Susanne Hilberry Gallery, Birmingham, MI.
Acquired from the above by the present owner circa 1995.
更多详情
The authenticity of this work has been confirmed and can be registered with the artist’s studio

拍品专文

‘ Our Earth is only one polka dot among a million stars in the cosmos.’
–Yayoi Kusama

With its hypnotic, tessellated surface of gold, COSMOS is a captivating evocation of Yayoi Kusama’s lifelong meditation on infinity, here a shimmering sublime that transcends all physical space. COSMOS was painted in 1993, marking a significant moment in Kusama's career during which she represented Japan at the 45th Venice Biennale at the invitation of Akira Tatehata. Previously, Kusama had shown her work at an unauthorised performance during the 1966 Biennale, where, dressed in a gold kimono, she staged Narcissus Garden , a matrix of 1,500 silver globes, nearby the Italian Pavilion. The reflective field is now an iconic work within Kusama’s oeuvre and has since been displayed at the Museum of Modern Art, New York, and the Hayward Gallery, London, among others. Kusama had faded from the public eye in the 1970s and early 1980s, but following the success of the Japanese Pavilion, her work began to garner attention once again and major touring surveys soon followed. In her art of the 1990s, Kusama focused more on pictorial graphics and colour, employing a repetitive pattern set against a monochrome ground, which can be seen in COSMOS.

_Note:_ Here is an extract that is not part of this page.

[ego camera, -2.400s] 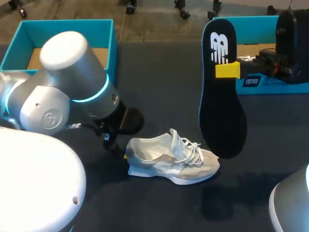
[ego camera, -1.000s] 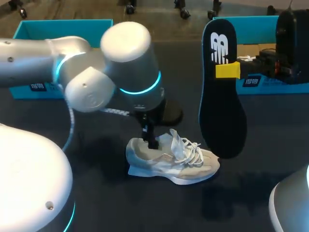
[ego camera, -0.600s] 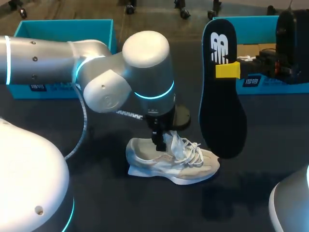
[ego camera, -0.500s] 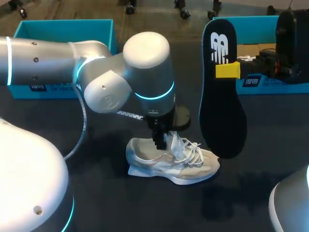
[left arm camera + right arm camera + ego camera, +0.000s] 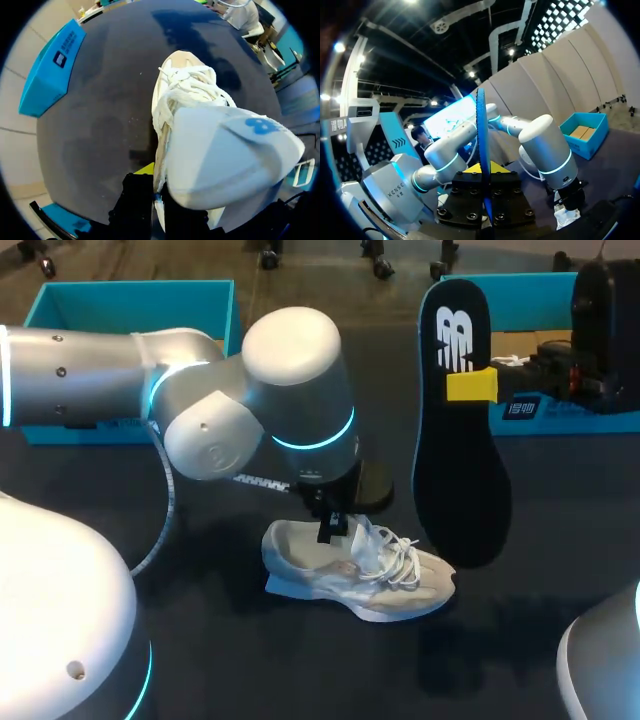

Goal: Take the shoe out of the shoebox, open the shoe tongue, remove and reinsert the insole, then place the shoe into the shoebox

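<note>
A white sneaker (image 5: 360,572) lies on its sole on the dark table, toe to the right. My left gripper (image 5: 332,527) comes down over its opening and is shut on the tongue. In the left wrist view the white tongue (image 5: 225,155) stands up large between the dark fingers of the left gripper (image 5: 156,197), with the laces (image 5: 185,87) ahead. My right gripper (image 5: 470,385) holds the black insole (image 5: 462,480) upright above the table, right of the shoe. In the right wrist view the insole (image 5: 481,125) shows edge-on between the right gripper (image 5: 482,172).
An open teal shoebox (image 5: 60,300) stands at the back left behind my left arm. A second teal box (image 5: 545,300) stands at the back right by my right arm. The left wrist view shows one teal box (image 5: 47,75) beside the shoe.
My left arm swung from behind the shoe's heel to over its opening, came down, and its fingers closed on the tongue. The shoe shifted slightly. My right arm and the insole stayed still.
</note>
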Tool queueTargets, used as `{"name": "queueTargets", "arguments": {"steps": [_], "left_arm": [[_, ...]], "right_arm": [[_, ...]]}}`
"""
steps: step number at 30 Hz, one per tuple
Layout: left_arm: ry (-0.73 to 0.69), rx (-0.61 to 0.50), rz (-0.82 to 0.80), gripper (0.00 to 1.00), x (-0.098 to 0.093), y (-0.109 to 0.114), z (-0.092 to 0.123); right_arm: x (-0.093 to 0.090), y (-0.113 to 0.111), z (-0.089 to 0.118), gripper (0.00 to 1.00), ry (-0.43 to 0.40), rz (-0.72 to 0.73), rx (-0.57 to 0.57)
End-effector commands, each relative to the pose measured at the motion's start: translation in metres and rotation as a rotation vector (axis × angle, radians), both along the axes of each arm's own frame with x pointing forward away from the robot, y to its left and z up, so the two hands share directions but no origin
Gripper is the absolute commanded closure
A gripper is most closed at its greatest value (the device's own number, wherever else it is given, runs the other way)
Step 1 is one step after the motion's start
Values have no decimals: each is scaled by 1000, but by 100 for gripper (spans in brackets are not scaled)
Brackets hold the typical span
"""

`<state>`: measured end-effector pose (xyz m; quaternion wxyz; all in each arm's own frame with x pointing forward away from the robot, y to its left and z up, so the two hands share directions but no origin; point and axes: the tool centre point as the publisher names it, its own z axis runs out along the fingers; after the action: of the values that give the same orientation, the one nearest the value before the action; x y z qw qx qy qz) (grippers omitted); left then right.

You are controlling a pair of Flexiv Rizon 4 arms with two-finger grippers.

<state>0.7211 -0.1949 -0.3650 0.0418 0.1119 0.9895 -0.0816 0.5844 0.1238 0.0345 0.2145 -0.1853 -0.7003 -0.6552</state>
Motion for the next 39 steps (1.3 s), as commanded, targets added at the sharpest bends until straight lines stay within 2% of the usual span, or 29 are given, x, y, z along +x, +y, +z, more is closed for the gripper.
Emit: {"name": "queueTargets", "arguments": {"steps": [1, 8, 11, 23, 28, 30, 34, 39], "left_arm": [[-29, -36, -95, 100, -4, 13, 22], [-139, -89, -423, 100, -15, 9, 51], [-343, -158, -610, 100, -29, 15, 60], [-343, -158, -610, 100, -29, 15, 60], [-332, -259, -900, 100, -10, 15, 77], [-331, -250, -954, 100, -5, 13, 83], [-291, -270, -1151, 100, -8, 11, 94], [-270, -210, -1272, 100, -15, 8, 89]], "right_arm": [[4, 3, 0, 100, 1, 6, -3], [4, 3, 0, 100, 1, 6, -3], [4, 3, 0, 100, 1, 6, -3], [4, 3, 0, 100, 1, 6, -3], [4, 3, 0, 100, 1, 6, -3], [4, 3, 0, 100, 1, 6, -3], [4, 3, 0, 100, 1, 6, -3], [4, 3, 0, 100, 1, 6, -3]]}}
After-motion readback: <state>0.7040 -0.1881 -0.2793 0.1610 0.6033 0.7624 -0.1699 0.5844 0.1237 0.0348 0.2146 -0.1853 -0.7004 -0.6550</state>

Provoking a sensation of an unfathomable vastness, COSMOS is a striking example of Kusama’s infinite tessellations and her enduring fascination with a universal scale. Gracefully outlined in black, the rounded petals nestle into one another. They are regenerative matter, the earth’s essence and lifeblood. As the artist herself said in 1968, ‘Our Earth is only one polka dot among a million stars in the cosmos’ (Y. Kusama quoted in E. Blair, ‘‘Priestess Of Polka Dots’ Yayoi Kusama Gives Gallerygoers A Taste Of Infinity’, All Things Connected , 4: 44, March 1, 2017, https://www.npr.org/2017/03/01/516659735/priestess-of-polka-dots-yayoikusama-gives-gallerygoers-a-taste-of-infinity).

In its form, COSMOS closely resembles Kusama’s iconic Infinity Nets, a series she first conceived in the 1960s upon her arrival to New York. The all-over patterns of the Infinity Nets enable Kusama to channel the hallucinations she has suffered from since early childhood, which she has described as swells and scatters of nets, dots and flowers that overwhelm her whole being: ‘My room, my body, the entire universe was filled with [patterns]’, she recalls; ‘my self was eliminated, and I had returned and been reduced to the infinity of eternal time and the absolute of space. This was not an illusion but reality’ (Y. Kusama, quoted in L. Hoptman and U. Kultermann, Yayoi Kusama , New York 2000, p. 36). The concept of breaking through two-dimensional space is often discussed in relation to works by Lucio Fontana, who directly punctured and slashed his canvases in search of an infinite expanse that lay beyond. While still grounded in the surface plane, Kusama’s Infinity Nets nevertheless share the same overpowering boundlessness of immeasurable space.

In the Infinity Nets and in COSMOS, the patterns spread across the entire canvas hypnotically, possessing, what critic Roberta Smith has described as the ‘unconscious physical energy of handwriting, attesting not just to the specialness of touch but to its inevitability’ (R. Smith, ‘Yayoi Kusama and the Amazing Polka-Dotted, Selfie-Made Journey to Greatness’, New York Times , November 3, 2017). But with its biomorphic and soft forms, COSMOS also recalls Kusama’s early Accumulation works, for which she covered chairs, suitcases and, in some cases, entire rooms with phallic, stuffed fabric protrusions. While titled COSMOS in English, the Japanese title translates to ‘the end of the cosmos’. Fittingly, the painting is a gaze upwards to the heavens, a constellation that extends to the edges of the universe. COSMOS vividly illustrates Kusama’s indefatigable and lifelong quest to find a sense of continuity within the invisible, ungraspable infinite.